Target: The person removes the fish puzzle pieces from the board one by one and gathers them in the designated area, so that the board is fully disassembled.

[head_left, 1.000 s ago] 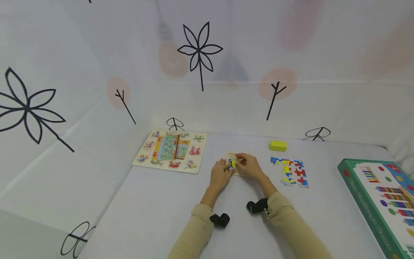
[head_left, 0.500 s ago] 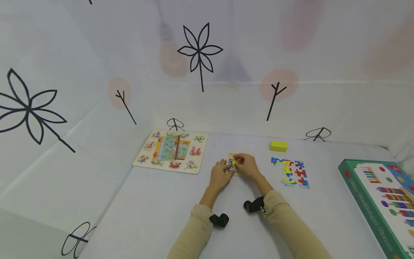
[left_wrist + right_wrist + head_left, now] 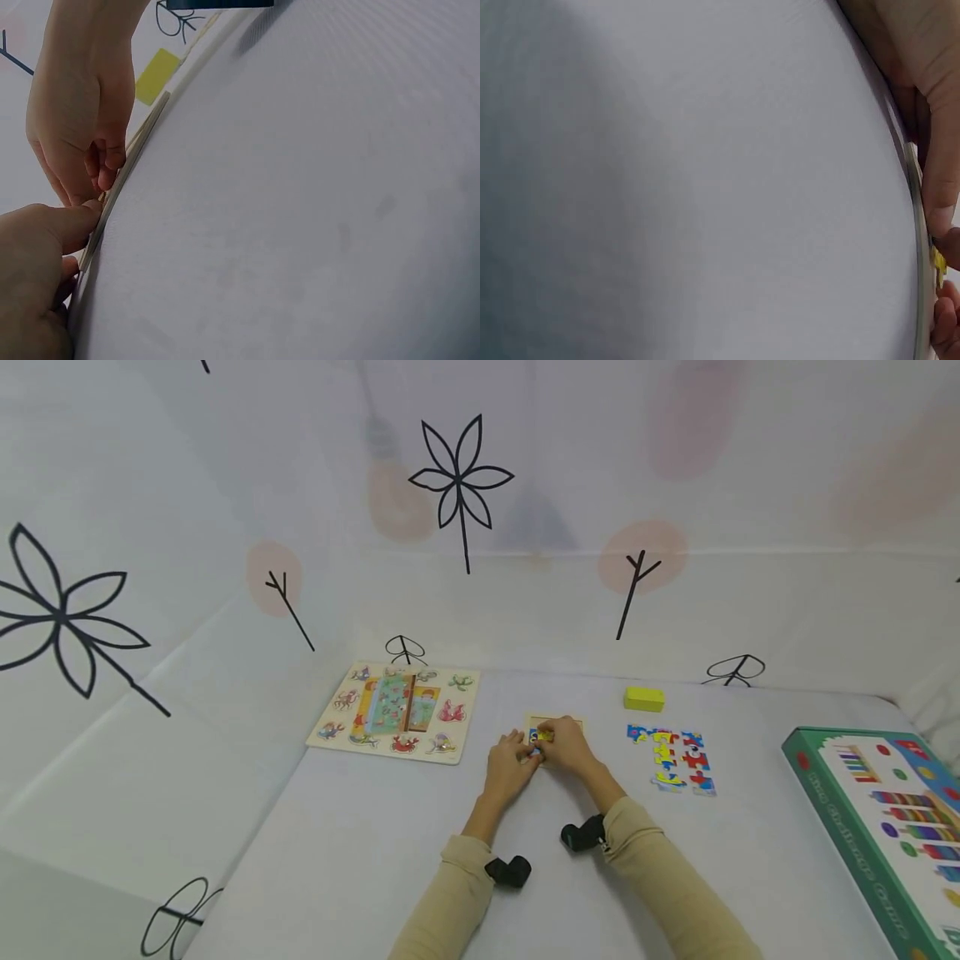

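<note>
A small wooden puzzle board (image 3: 534, 716) lies on the white cloth in the middle of the table. Blue and yellow jigsaw pieces sit at its left side. My left hand (image 3: 508, 768) grips the board's left edge, with the thumb (image 3: 79, 221) on top. Over the board, my right hand (image 3: 567, 746) pinches a yellow jigsaw piece (image 3: 939, 264). In the right wrist view that piece is mostly covered by fingers. How it meets the pieces around it cannot be made out.
Several loose jigsaw pieces (image 3: 697, 760) lie right of the board, with a yellow block (image 3: 643, 699) behind them. A larger sea-animal peg board (image 3: 468, 727) is at the back left. A green-sided game box (image 3: 847, 827) lies at the right.
My right hand has shifted a little to the left and lower over the board with the yellow jigsaw piece. The left hand has stayed at the board's edge.
</note>
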`<state>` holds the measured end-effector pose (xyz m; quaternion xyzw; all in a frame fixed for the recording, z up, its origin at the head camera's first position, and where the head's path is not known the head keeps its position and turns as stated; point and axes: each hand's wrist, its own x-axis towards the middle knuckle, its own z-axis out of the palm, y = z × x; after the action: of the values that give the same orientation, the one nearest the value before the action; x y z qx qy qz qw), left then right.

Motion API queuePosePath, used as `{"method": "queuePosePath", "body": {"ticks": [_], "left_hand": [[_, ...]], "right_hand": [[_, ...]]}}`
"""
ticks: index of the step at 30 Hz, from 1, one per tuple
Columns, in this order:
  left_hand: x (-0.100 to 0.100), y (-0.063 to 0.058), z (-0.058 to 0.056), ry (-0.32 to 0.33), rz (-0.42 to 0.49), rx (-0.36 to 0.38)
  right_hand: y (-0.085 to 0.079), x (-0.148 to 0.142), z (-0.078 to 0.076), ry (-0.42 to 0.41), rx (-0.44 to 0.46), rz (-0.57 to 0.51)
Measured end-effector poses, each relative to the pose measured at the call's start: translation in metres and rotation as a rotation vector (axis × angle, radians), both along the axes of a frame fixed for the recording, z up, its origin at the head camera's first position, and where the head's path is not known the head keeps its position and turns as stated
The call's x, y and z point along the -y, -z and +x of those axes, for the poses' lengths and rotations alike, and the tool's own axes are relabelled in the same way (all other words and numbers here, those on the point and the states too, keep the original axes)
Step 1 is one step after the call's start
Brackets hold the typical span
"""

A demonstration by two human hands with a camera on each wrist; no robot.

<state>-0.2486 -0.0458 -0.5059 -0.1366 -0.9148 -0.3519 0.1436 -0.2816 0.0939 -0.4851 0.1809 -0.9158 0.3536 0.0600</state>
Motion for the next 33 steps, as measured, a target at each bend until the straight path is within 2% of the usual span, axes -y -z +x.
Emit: {"method": "queuePosePath", "body": {"ticks": [5, 10, 17, 21, 27, 33], "left_hand": [[-0.001, 0.003, -0.001, -0.016, 0.049, -0.019], [-0.001, 0.005, -0.002, -0.036, 0.075, -0.053], [-0.001, 0.005, 0.000, -0.040, 0.088, -0.009], [-0.001, 0.006, -0.001, -0.041, 0.095, -0.011], [-0.001, 0.009, -0.003, -0.045, 0.134, -0.002], [-0.002, 0.011, -0.002, -0.039, 0.171, -0.002]], "right_hand": [[-0.004, -0.002, 0.000, -0.002, 0.031, 0.027], [-0.004, -0.004, 0.000, -0.004, 0.079, 0.010], [0.000, -0.008, -0.001, -0.020, 0.056, -0.040], [0.002, -0.014, 0.000, -0.037, 0.047, -0.074], [-0.004, -0.033, 0.004, 0.013, 0.046, -0.076], [-0.014, -0.064, 0.018, 0.054, 0.052, -0.045]]}}
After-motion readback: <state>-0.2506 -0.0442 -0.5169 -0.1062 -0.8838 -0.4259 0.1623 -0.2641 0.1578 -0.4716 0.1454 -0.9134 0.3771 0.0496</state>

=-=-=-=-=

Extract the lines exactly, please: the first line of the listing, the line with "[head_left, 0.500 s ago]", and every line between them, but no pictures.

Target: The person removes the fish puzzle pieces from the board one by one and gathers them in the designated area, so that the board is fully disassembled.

[head_left, 1.000 s ago] 
[head_left, 0.500 s ago] 

The response is finished, and the exercise is complete.